Posts Tagged ‘clay’

Clay in Joyce’s “Clay”

Posted Mar 15, 2010 at 9:18 am, 5tein

…the LORD God formed man out of the clay of the ground and blew into his nostrils the breath of life, and so man became a living being.
Genesis 2:17

By the sweat of your face shall you get bread to eat, Until you return to the ground, from which you were taken; For you are dirt, and to dirt you shall return.
Genesis 3:19

James Joyce’s short story “Clay” uses clay as an ironic representation of Maria’s faith in God, one that is specifically reflective on a belief immortality. The clay which Maria blindly must identify in the family saucer game recalls the Biblical origin–and end–of Man; his mortality. For Maria, this fearful eventuality should be solved by her Catholicism, which states Man may move beyond this dumb substance, into an infinite glory with God. Joyce, however, makes some subtle suggestions that Maria may be fooling herself, the most elegant of which comes in Maria’s reaction–and the others’ lack of response–to her touching of the clay:

She felt a soft wet substance with her fingers and was surprised that nobody spoke or took off her bandage.

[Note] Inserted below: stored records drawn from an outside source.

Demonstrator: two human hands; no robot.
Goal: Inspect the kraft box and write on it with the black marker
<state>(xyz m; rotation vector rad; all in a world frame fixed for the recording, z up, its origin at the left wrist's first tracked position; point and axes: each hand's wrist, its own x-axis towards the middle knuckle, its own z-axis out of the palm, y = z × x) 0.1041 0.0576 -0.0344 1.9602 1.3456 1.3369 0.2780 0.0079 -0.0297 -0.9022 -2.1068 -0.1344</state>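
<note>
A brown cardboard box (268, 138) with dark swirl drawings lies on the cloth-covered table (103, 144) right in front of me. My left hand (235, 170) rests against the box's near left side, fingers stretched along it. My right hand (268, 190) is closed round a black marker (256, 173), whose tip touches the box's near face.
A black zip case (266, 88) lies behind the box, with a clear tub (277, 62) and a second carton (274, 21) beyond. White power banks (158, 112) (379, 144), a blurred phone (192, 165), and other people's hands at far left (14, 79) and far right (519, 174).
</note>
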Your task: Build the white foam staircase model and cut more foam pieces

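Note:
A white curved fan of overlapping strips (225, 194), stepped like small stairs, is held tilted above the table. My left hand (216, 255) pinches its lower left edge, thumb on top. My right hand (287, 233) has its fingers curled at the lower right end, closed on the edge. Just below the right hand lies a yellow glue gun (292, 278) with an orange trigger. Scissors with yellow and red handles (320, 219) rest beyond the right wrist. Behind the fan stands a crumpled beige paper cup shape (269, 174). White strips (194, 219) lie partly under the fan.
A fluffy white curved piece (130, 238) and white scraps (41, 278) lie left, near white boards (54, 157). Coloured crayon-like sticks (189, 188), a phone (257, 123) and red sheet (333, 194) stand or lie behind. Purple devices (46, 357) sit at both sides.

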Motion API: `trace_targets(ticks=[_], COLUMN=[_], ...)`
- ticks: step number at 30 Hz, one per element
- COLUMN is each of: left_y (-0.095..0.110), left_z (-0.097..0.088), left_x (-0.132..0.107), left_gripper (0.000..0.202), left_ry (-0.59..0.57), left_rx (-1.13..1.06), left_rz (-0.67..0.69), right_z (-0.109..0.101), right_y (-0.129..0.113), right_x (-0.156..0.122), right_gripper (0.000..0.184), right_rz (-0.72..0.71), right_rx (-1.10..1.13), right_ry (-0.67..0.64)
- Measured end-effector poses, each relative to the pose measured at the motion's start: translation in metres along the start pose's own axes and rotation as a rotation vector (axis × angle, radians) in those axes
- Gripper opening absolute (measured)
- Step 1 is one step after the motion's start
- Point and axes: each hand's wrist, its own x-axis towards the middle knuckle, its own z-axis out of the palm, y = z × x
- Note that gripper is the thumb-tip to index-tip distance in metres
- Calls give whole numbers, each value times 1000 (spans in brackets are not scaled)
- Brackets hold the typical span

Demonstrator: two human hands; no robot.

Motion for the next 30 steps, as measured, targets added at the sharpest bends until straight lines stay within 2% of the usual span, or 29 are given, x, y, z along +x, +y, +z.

When I read this–already primed for the mortality symbolism of clay in “Little Cloud”–I imagined that Maria might face a similar surprise when, penultimately “blindfolded” in death, there is no one who can call out to her, and nothing for her to see!

If Joyce’s symbolism here isn’t an indictment of religious faith itself, at least it suggests cracks and quivering in Maria’s own faith. Such imperfections in one’s faith are not so remarkable, though in Maria’s case they are more troubling in light of her apparent dissatisfaction and disappointments in her own life, which she seems to willfully ignore, discount, or gloss over. This is poignantly illustrated when Maria sings the first verse of the song “I Dreamt that I Dwelt” twice. Whether consciously or unconsciously she obfuscates the second verse’s reference to eros–which Maria has not found–in favor of the first verse’s focus on agape–which Maria hopes to obtain.

I say this is troubling because it is one thing to hope for life after death as a remedy for dying, but quite another to hope for life after death as a remedy for living.